Iberia Express Profit
Walsh had so far been seeking a Spanish turnaround through the transfer of domestic and short-haul flights to a new unit, Iberia Express, which aims to reduce the break-even point with less-generous contracts. The unit was profitable in June, its third full month of operations, IAG said, adding that the wider Iberia restructuring plan may lead to extra costs this year.
Walsh will draw on his previous career as a pilot to help win over Iberia flight crew as he did at BA, Strickland said.
Airline-industry net income will likely drop 62 percent to $3 billion in 2012, the International Air Transport Association reckons. While carriers will be profitable on average in most regions, they’ll post losses in Europe and Africa, IATA says.
BA’s integration of BMI is “going well,” with completion due by this year, IAG said. The purchase helped lift capacity 5.1 percent in July and for the full year will contribute a 2.3 percent increase, with the total about 3.8 percent, Walsh said.
British Airways has said it will use Heathrow slots gained from BMI to open new routes to emerging economies in Asia and Latin America, as well as to add feed from key European cities.
Walsh said that Spain’s Bankia group is likely to exit IAG as a shareholder following its state bailout.
“My personal view is that it is not a question of if they sell but when they sell,” he said. “I see no strategic value to having Bankia as an investor.”
Asked about the possibility of another airline taking a stake, Walsh said that’s nothing more than “rumour.”

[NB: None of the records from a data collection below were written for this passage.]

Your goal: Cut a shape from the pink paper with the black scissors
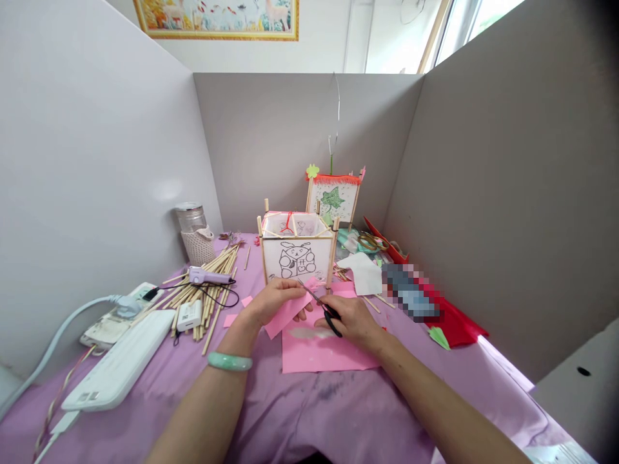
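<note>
My left hand pinches a piece of pink paper above the table. In my right hand are scissors with black handles, their blades pointing up and left to the paper's edge near my left fingers. Under both hands lies a larger pink sheet. Directly behind them stands a square lantern of wooden sticks and white panels, with a cartoon animal drawn on its front and red string on top. How far apart the blades are, I cannot make out.
On the left are a bundle of wooden sticks, a lilac glue gun, a white power bank and a glass jar. A finished-looking lantern stands behind. Red cloth and white paper lie right; grey partitions enclose the table.
</note>
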Demonstrator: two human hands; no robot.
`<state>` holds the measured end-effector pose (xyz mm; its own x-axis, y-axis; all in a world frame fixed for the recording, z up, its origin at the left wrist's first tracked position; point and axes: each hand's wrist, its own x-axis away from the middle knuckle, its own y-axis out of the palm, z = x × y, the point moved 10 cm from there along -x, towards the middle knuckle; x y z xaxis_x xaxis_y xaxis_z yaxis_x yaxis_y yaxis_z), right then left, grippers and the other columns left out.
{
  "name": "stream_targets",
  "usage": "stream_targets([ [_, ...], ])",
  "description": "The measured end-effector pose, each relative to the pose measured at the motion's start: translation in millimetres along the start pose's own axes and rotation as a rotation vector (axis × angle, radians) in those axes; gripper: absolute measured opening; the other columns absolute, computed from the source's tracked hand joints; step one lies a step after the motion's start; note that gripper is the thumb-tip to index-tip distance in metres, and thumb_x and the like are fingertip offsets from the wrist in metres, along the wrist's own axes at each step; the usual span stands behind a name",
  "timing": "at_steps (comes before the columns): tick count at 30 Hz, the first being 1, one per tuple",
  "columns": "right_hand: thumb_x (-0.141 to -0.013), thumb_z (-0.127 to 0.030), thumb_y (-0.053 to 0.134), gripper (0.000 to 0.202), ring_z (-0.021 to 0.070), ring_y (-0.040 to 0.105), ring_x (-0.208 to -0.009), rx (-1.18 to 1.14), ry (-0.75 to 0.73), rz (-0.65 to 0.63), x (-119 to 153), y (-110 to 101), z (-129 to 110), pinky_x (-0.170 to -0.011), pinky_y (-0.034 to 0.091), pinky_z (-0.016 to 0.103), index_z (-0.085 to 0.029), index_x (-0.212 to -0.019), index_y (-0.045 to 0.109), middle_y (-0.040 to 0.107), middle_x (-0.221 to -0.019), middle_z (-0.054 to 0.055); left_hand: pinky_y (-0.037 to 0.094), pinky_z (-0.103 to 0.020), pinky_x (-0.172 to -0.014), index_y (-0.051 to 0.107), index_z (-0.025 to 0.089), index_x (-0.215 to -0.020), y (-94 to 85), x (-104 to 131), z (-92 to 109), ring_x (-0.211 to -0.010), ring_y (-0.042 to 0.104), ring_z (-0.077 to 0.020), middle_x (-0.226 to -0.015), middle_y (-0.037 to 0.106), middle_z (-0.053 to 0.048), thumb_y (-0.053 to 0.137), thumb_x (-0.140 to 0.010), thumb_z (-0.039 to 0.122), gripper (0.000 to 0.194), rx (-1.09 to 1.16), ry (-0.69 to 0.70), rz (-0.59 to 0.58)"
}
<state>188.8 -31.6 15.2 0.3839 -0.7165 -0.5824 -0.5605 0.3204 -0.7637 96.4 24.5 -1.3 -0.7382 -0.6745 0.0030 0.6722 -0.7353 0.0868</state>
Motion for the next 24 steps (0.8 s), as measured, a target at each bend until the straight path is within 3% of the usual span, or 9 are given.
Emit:
stream_targets([
  [8,-0.078,-0.050,0.061,0.039,0.0111,0.050,-0.061,-0.051,0.073,-0.049,-1,-1,2,-0.055,0.033,0.020,-0.019,-0.102,0.058,0.058,-0.071,-0.001,0.049,-0.027,-0.056,0.060,0.009,-0.077,-1.8,-1,5,-0.058,0.062,-0.0162,-0.075,0.067,-0.011,0.064,-0.075,0.033,0.025,-0.032,0.038,0.027],
  [14,-0.076,-0.051,0.063,0.042,0.0106,0.048,-0.061,-0.030,0.093,-0.082,0,-1,3,-0.056,0.032,0.020,-0.018,-0.100,0.057,0.058,-0.074,-0.001,0.048,-0.026,-0.059,0.061,0.010,-0.081,-13.3,-2,11,-0.060,0.061,-0.0148,-0.071,0.066,-0.008,0.063,-0.076,0.036,0.027,-0.032,0.101,0.117],
  [24,-0.076,-0.054,0.061,0.043,0.0101,0.046,-0.059,-0.005,0.086,-0.067,1,-1,2,-0.056,0.030,0.021,-0.017,-0.098,0.058,0.056,-0.070,-0.002,0.049,-0.027,-0.061,0.060,0.010,-0.079,-10.5,-2,7,-0.061,0.062,-0.0166,-0.067,0.065,-0.008,0.067,-0.072,0.040,0.032,-0.069,0.067,0.115],
])
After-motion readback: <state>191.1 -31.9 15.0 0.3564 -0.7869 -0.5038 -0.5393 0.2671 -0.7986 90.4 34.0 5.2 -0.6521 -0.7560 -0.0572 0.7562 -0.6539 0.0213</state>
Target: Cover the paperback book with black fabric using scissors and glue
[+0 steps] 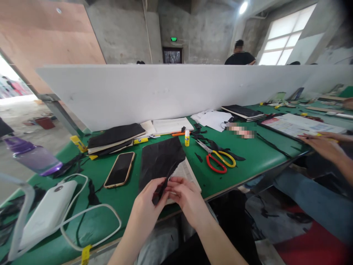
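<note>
A black sheet [158,158] lies over an open book or paper block [186,171] at the table's front edge. Its lower right part is lifted, with a torn-looking pale edge. My left hand [151,195] pinches the lifted black sheet, fingers closed round it. Pressed close beside it, my right hand [186,195] grips the same folded edge between thumb and fingers. A yellow and white glue stick [187,138] stands upright just beyond the sheet. To its right lie scissors [216,156] with one red and one yellow handle, blades partly apart, near black scraps [211,144].
On the left are a phone [120,169], a white power bank [49,209] with a cable, a purple bottle [34,156] and black-covered books [116,136]. A white partition [165,94] runs behind. Another person's hands [325,145] rest over papers at right.
</note>
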### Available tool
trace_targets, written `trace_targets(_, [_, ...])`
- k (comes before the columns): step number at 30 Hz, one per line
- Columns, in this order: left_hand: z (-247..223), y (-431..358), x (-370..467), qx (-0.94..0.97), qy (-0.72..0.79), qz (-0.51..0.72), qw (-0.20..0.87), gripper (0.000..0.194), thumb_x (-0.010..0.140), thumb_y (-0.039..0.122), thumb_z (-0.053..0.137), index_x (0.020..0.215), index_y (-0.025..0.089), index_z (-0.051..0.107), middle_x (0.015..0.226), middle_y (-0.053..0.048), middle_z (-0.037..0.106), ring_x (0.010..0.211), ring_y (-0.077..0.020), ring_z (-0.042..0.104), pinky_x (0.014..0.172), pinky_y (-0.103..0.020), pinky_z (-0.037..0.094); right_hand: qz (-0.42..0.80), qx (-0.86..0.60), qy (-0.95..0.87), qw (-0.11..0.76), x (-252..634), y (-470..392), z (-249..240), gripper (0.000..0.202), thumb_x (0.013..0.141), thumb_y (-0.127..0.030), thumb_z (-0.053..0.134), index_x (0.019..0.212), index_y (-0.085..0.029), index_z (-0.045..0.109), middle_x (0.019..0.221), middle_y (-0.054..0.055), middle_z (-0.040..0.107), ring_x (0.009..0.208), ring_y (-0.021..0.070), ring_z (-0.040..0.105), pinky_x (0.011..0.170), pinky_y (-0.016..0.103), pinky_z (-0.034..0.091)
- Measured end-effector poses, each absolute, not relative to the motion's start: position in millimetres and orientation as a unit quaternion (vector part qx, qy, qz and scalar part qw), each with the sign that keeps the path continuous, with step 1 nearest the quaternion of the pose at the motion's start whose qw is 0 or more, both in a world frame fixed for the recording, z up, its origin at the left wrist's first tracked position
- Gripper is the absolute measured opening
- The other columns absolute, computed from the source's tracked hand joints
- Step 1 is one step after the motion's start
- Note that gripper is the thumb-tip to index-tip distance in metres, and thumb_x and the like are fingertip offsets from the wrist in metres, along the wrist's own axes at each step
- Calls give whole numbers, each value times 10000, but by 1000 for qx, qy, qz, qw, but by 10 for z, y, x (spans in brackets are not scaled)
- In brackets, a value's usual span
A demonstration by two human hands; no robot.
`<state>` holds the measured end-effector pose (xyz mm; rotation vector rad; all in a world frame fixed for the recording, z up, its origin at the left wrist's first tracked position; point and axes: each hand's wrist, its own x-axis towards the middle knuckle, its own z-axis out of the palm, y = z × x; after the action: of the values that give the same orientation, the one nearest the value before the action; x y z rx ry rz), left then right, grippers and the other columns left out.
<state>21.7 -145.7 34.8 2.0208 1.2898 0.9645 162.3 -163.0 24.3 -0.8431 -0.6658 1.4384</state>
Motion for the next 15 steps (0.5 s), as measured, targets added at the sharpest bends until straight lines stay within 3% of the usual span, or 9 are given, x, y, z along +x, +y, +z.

The impact of the 2012 Olympics on IAG’s traffic has been generally as predicted, Walsh said, with the proportion of business bookings lower than the norm in July and August.
IAG is in talks with Airbus SAS (EAD) over A380 deliveries, with the first handover likely to be delayed until the third quarter of 2013, Walsh said. British Airways has firm orders for 12 superjumbos, of which Airbus has said it may deliver fewer examples next year as it grapples with a fix for wing cracks.
Boeing Co. (BA:US) 787s deliveries are showing “a little slippage” but remain due for handover next year, the CEO told analysts. BA has 24 Dreamliners on order.